Bernstein sees potential 18% downside in Booking Holdings

This post was originally published on this site

Bernstein reiterated an Underperform rating on Booking Holdings (NASDAQ:BKNG) in a note Wednesday, with the firm’s $2,100 price target on the stock suggesting a potential 18% downside.

While analysts acknowledged that BKNG has had a strong 2023, up 28% so far and that the current sentiment towards the stock and sector looks attractive, they see a “more difficult narrative playing out.”

“In our view, Booking’s headline numbers have largely come at the expense of Expedia, who are now beginning to fight back through loyalty and AI. Big OTAs face a trifecta of competition — (1) tech-forward new entrants, with AI likely to bring more, (2) technology giants such as Google, and (3) the consolidation of the underlying hotel market,” explained analysts.

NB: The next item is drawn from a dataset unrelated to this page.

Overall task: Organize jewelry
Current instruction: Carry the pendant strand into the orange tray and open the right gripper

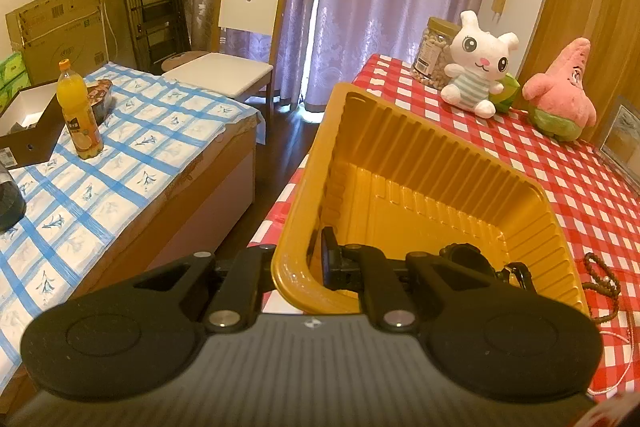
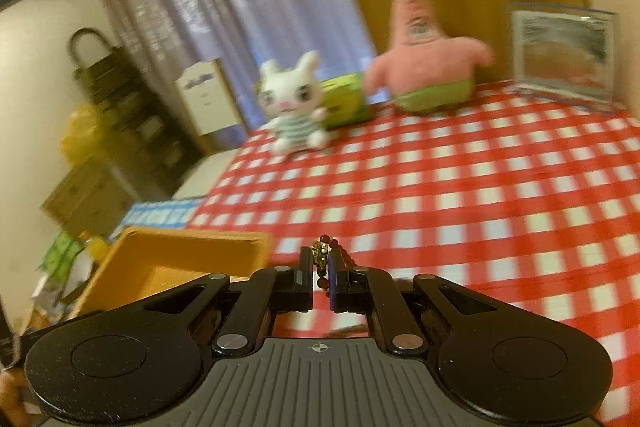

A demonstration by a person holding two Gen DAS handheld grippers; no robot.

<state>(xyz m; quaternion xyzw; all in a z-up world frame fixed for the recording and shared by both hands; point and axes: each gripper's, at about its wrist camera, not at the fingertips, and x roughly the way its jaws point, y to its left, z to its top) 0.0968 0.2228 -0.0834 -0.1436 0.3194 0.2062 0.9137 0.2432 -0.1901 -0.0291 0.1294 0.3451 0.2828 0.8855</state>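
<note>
A: What is the right hand-held gripper (image 2: 320, 281) grasping?

B: A string of small dark red round beads with a little gold charm (image 2: 321, 254), pinched between its two pads. The beads stick out above the fingertips, over the red-and-white checked cloth of the desk (image 2: 460, 195).

A: And the left hand-held gripper (image 1: 298, 263)?

B: Clenched on the near wall of the ribbed orange plastic tray (image 1: 420, 163), one finger inside and one outside. The tray stands tilted at the desk's left edge.

A: Anything in the tray?

B: A dark object, perhaps a watch (image 1: 464, 253), lies at the bottom near the gripper. Just outside the tray's right wall, a brown wooden bead bracelet (image 1: 604, 285) lies on the cloth.
</note>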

Regarding the strong fundamentals, Bernstein views them as “just the benefits of selling travel online” and sees similar fundamentals in their coverage in businesses with less competitive pressure and strengthening margins.

“We also challenge the view that OTAs will be resilient in a recession — the travel market is fundamentally different to 2009, OTAs do not face the same supply tailwinds and are no longer the best price discovery tool,” state analysts.

Despite Bernstein’s bearish view on the stock, Booking shares are up over 1% premarket.